Lazy Physics

John Jacobsen
Thursday, February 12, 2015

Home All Posts

Earlier post Fun with Instaparse code clojure

Later post Macro-writing Macros code clojure

… in which we explore lazy sequences and common functional idioms in Clojure via the example of looking for (nearly) coincident clusters of times in a series.

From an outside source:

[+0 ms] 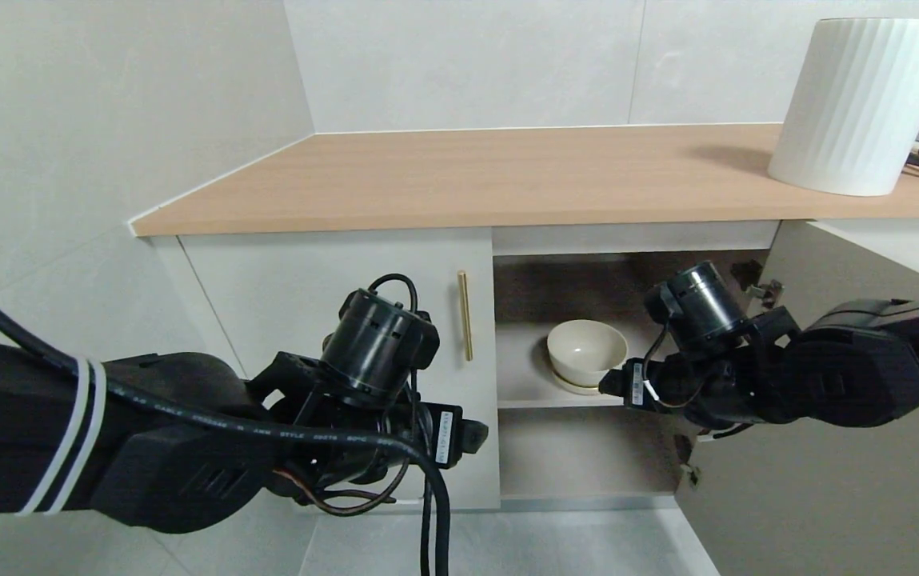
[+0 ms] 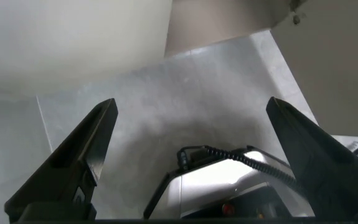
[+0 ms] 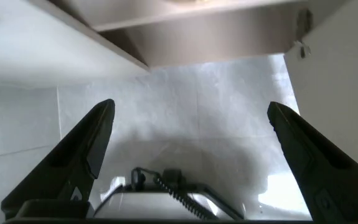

A fundamental technical problem in experimental particle physics is how to distinguish the signatures of particles from instrumental noise.

birds-on-wires.jpg

Imagine a tree full of hundreds of sparrows, each nesting on a branch, each chirping away occasionally. Suddenly, for a brief moment, they all start chirping vigorously (maybe a hawk flew past). A clustering of chirps in time is the signal that something has happened! The analogous situation occurs in instruments consisting of many similar detector elements, each generating some amount of random noise that, on its own, is indistinguishable from any evidence left by particles, but which, taken together, signals that, again, something has happened —a muon, an electron, a neutrino has left a sudden spume of electronic evidence in your instrument, waiting to be read out and distinguished from the endless noise.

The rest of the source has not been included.